WHAT TO DO » For the entries that follow, restate word for word the line containing "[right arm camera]", the line containing "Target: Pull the", and every line that lies between them.

DATA PROVIDED »
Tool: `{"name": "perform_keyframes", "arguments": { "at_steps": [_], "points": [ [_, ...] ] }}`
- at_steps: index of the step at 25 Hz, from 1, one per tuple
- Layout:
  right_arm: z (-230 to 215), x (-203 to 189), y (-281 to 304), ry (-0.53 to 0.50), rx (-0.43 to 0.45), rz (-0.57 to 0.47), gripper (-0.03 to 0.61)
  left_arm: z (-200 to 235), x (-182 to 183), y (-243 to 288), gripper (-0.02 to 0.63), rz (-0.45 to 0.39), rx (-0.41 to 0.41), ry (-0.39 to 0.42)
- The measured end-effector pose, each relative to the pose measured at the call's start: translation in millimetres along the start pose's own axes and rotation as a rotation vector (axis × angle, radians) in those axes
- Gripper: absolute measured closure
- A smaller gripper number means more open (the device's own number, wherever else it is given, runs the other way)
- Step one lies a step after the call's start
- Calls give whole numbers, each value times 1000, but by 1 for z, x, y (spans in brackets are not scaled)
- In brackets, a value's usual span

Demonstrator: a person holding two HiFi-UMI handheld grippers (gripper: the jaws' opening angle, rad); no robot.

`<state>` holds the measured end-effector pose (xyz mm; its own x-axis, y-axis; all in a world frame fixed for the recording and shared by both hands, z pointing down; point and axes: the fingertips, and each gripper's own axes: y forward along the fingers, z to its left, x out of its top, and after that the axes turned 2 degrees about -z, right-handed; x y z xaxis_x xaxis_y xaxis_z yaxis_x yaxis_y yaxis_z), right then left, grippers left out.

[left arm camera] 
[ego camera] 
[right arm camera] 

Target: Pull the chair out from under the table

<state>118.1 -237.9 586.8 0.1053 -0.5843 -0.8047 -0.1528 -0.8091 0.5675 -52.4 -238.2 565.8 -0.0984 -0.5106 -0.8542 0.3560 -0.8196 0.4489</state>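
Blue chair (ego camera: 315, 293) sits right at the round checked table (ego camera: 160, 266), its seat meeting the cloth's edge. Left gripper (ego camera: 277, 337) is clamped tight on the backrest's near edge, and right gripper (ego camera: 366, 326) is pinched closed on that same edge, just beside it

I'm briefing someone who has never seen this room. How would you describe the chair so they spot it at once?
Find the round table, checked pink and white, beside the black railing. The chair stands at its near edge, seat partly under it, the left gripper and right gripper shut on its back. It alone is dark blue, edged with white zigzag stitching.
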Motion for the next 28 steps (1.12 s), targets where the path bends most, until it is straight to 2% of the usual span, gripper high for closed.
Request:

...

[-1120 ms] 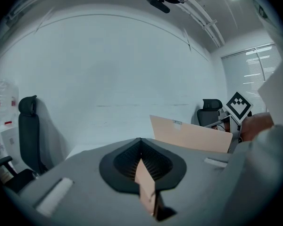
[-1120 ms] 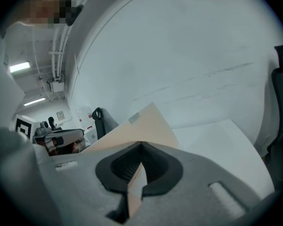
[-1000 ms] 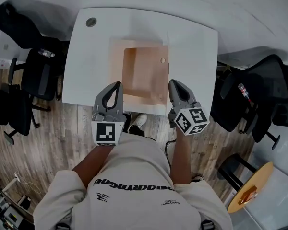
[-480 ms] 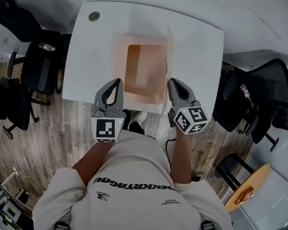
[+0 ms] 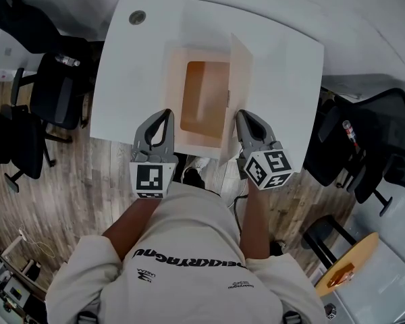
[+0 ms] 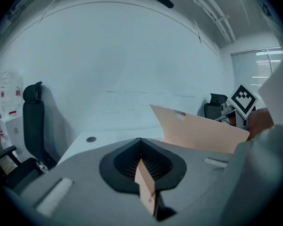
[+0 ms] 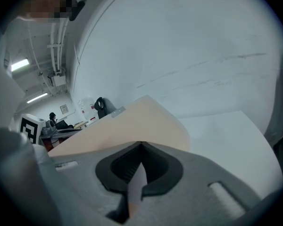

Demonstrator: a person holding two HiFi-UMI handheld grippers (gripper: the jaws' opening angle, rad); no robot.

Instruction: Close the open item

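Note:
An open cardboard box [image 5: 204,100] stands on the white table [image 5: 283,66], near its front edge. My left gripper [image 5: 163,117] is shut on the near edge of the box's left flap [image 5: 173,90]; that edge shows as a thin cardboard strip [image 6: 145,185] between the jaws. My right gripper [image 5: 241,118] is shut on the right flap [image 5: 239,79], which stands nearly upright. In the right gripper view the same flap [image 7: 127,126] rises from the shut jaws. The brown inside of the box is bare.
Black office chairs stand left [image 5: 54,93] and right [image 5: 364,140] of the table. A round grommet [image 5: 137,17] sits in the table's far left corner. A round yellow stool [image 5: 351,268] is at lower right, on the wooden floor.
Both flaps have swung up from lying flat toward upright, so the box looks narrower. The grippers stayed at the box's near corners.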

RESPONSE AREA »
[right arm camera] 

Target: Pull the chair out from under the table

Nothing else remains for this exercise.